▶ **How to complete this task**:
Gather all lines in the entries below that include the word "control".

[Stored entries]
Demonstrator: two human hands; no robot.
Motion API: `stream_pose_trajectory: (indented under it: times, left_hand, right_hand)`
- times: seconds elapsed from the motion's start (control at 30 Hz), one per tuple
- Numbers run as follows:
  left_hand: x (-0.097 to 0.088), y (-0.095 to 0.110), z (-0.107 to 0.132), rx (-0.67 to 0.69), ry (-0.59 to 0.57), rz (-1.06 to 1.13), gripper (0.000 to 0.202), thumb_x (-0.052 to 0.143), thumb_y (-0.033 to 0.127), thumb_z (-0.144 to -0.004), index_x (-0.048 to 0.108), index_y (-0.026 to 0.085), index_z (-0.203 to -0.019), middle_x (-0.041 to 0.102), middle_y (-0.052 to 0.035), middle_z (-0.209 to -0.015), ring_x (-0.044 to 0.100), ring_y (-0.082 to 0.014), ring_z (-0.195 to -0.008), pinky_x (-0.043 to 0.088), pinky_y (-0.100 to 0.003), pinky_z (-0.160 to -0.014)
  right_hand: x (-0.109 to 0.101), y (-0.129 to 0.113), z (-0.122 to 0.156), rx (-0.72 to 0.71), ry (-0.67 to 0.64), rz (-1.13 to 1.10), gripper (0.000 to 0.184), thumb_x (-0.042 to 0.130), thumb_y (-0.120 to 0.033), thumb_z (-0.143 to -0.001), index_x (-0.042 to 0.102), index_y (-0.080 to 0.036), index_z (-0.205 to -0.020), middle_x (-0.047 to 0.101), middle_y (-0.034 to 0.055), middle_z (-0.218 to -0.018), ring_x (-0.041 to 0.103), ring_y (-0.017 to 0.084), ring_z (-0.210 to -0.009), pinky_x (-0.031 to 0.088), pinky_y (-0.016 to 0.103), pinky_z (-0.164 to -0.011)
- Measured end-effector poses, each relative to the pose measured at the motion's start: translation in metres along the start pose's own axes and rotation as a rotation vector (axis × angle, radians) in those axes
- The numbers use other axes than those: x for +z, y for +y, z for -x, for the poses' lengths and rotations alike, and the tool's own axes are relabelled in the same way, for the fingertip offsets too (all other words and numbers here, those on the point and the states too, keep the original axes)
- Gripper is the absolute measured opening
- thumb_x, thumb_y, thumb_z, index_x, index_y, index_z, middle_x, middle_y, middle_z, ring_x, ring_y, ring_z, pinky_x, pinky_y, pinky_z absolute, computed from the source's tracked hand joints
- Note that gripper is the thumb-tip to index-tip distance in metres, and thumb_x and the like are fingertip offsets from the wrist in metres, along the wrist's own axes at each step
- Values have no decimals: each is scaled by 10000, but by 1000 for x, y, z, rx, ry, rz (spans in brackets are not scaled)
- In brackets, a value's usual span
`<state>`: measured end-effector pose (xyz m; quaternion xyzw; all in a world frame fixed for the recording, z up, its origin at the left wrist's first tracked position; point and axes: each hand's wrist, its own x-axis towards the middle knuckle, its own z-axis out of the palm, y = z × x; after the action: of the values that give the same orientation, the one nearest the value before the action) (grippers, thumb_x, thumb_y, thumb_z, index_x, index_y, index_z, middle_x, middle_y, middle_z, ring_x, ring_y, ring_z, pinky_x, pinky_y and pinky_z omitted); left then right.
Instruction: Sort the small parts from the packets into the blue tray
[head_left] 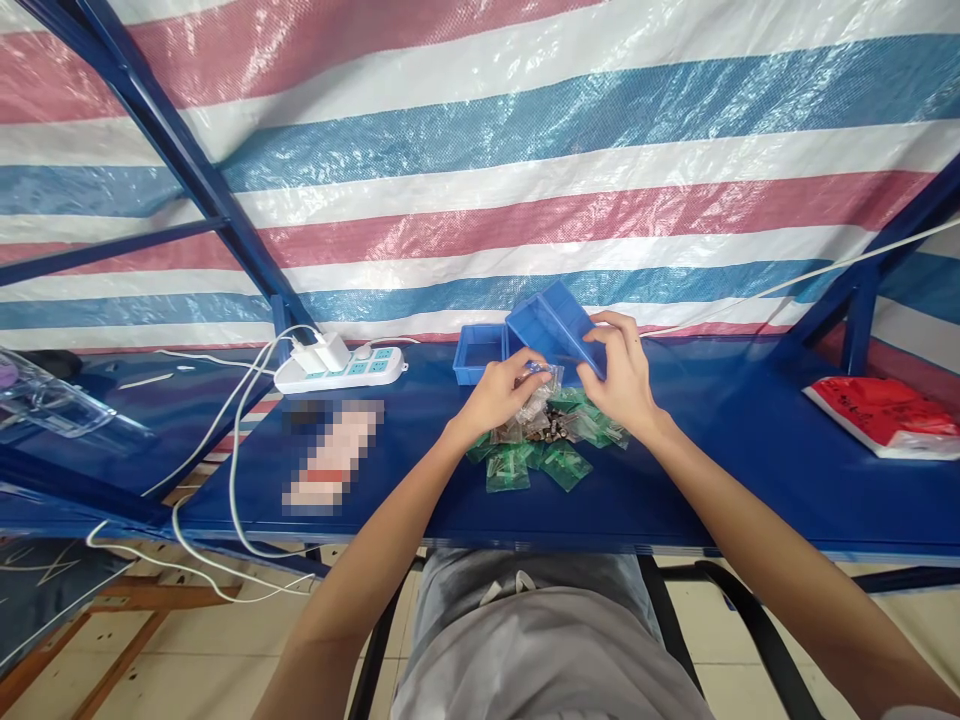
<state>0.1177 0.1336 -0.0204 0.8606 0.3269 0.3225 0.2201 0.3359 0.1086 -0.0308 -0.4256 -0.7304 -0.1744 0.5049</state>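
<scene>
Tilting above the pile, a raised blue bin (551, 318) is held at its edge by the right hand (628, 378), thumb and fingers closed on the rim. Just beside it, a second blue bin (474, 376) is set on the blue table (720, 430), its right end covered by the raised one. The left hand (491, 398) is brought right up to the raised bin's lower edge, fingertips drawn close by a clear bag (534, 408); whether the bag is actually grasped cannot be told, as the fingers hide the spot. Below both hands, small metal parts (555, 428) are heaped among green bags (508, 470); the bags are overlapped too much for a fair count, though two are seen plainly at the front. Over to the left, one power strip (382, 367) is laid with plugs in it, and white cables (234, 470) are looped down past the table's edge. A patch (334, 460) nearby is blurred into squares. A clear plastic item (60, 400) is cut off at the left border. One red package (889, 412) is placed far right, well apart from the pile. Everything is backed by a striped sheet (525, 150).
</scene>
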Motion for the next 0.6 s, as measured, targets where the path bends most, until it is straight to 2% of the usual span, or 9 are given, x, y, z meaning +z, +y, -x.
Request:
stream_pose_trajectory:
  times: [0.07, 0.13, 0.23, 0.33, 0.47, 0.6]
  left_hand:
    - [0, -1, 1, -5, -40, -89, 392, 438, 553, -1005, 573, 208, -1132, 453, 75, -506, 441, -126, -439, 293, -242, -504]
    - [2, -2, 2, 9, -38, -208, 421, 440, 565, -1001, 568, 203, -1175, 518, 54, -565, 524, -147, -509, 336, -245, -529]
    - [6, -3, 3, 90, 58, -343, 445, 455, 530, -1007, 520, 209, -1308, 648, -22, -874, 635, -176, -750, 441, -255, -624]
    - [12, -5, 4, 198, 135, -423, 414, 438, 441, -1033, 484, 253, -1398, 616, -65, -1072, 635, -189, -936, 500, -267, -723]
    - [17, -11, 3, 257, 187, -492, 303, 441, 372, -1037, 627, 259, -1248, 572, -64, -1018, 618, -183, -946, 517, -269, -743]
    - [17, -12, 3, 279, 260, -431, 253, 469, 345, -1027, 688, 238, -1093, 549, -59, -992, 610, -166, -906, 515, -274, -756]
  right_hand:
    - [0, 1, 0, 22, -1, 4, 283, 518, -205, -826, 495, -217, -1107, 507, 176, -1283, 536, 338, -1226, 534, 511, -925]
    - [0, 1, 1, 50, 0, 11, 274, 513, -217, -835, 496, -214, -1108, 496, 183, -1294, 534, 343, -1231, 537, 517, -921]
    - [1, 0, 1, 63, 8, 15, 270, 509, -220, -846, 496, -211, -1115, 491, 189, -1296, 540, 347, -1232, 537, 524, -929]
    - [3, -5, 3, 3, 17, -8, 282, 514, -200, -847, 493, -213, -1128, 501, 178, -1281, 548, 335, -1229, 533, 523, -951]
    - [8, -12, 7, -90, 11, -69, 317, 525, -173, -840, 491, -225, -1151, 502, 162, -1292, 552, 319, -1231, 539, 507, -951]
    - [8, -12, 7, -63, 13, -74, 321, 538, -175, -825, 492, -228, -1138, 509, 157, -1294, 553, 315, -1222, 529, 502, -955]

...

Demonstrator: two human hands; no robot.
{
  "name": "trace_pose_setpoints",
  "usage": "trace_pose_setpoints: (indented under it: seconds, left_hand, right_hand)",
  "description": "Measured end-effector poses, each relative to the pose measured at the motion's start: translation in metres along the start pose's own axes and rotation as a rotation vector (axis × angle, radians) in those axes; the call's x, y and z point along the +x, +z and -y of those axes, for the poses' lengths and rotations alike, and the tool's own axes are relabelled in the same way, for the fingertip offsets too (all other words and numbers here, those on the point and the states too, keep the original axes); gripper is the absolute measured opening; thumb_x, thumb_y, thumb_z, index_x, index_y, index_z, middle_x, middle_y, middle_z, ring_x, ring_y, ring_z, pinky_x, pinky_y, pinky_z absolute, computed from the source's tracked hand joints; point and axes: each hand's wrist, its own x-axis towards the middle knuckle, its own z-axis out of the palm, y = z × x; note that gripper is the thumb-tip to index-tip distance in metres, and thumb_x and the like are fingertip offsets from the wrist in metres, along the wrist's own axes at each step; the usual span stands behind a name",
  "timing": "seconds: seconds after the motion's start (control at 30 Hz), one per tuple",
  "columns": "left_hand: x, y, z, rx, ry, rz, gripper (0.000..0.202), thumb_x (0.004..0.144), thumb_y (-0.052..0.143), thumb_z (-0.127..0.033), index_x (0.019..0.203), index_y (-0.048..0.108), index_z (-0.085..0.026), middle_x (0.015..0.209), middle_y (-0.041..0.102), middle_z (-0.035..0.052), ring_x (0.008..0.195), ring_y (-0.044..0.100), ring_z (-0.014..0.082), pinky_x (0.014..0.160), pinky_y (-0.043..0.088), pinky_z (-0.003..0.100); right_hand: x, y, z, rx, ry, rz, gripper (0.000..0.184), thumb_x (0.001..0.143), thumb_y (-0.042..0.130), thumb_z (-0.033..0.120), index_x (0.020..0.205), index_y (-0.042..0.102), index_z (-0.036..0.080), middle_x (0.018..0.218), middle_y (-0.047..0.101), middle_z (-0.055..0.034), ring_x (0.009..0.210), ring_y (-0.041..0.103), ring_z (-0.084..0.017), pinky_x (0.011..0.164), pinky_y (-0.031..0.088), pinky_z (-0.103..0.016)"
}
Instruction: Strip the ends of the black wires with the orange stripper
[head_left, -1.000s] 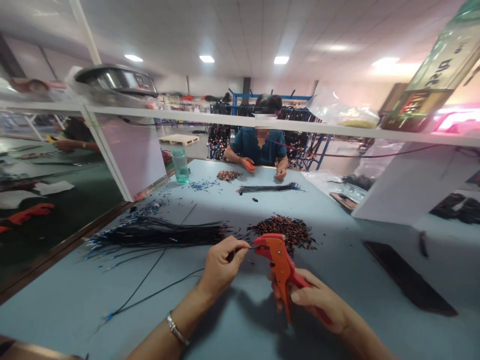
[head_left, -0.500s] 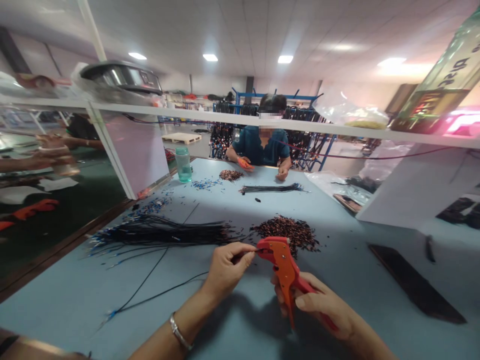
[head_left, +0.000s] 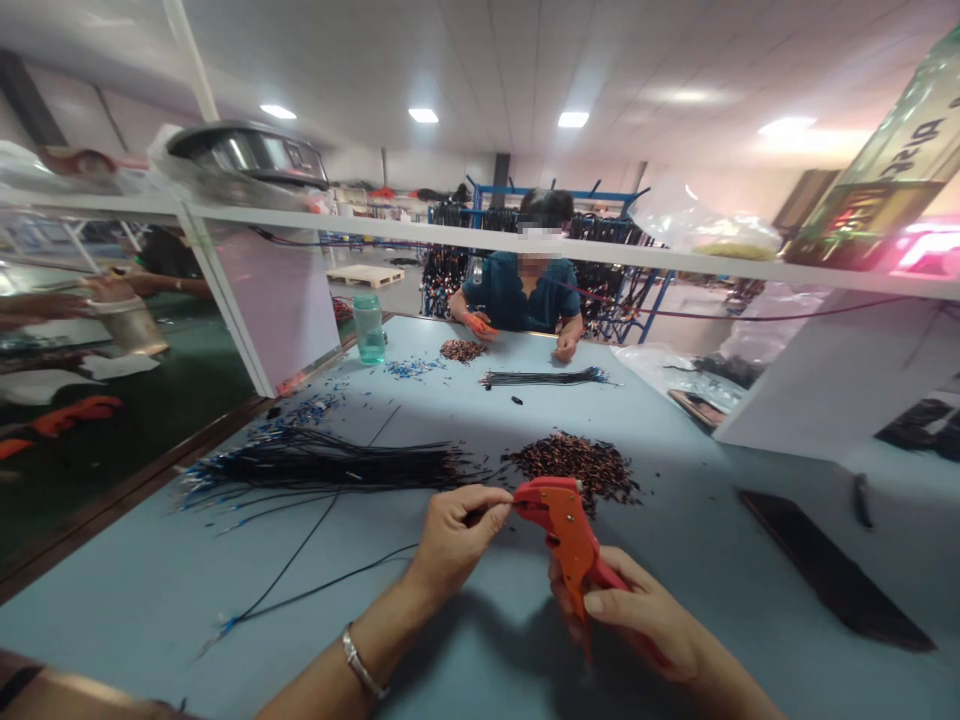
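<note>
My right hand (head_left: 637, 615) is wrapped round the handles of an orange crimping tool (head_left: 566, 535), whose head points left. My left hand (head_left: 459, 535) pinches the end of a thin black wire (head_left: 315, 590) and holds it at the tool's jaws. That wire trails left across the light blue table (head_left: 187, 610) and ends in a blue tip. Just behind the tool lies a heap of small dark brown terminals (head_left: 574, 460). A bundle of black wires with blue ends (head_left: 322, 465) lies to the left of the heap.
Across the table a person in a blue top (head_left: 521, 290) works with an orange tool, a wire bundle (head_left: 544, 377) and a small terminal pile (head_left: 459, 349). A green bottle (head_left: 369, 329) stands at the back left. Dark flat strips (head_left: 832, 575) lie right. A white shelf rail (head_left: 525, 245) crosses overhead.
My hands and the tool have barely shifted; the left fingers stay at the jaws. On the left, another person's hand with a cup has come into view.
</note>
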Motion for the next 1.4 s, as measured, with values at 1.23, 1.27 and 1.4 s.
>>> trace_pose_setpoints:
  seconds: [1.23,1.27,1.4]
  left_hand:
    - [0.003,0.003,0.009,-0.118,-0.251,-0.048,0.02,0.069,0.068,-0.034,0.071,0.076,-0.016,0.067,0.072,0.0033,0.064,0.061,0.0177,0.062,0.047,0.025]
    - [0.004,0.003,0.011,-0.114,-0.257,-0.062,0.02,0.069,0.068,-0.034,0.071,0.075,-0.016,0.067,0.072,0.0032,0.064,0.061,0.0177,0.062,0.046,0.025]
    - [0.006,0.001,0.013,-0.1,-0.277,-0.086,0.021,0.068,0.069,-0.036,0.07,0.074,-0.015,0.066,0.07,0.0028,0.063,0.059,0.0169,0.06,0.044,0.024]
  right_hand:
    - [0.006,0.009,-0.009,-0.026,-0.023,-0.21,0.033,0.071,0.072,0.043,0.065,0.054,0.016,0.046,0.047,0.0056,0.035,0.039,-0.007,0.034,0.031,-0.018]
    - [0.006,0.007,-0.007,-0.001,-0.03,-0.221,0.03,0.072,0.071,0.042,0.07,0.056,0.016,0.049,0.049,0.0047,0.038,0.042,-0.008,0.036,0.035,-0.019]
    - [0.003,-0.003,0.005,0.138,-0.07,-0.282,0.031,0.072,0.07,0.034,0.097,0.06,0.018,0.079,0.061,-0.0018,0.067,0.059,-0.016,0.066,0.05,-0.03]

▶ **Exercise solution**:
- times: seconds elapsed from the motion's start (control at 30 Hz), one per tuple
  "timing": "seconds: seconds after the motion's start (control at 30 Hz), one per tuple",

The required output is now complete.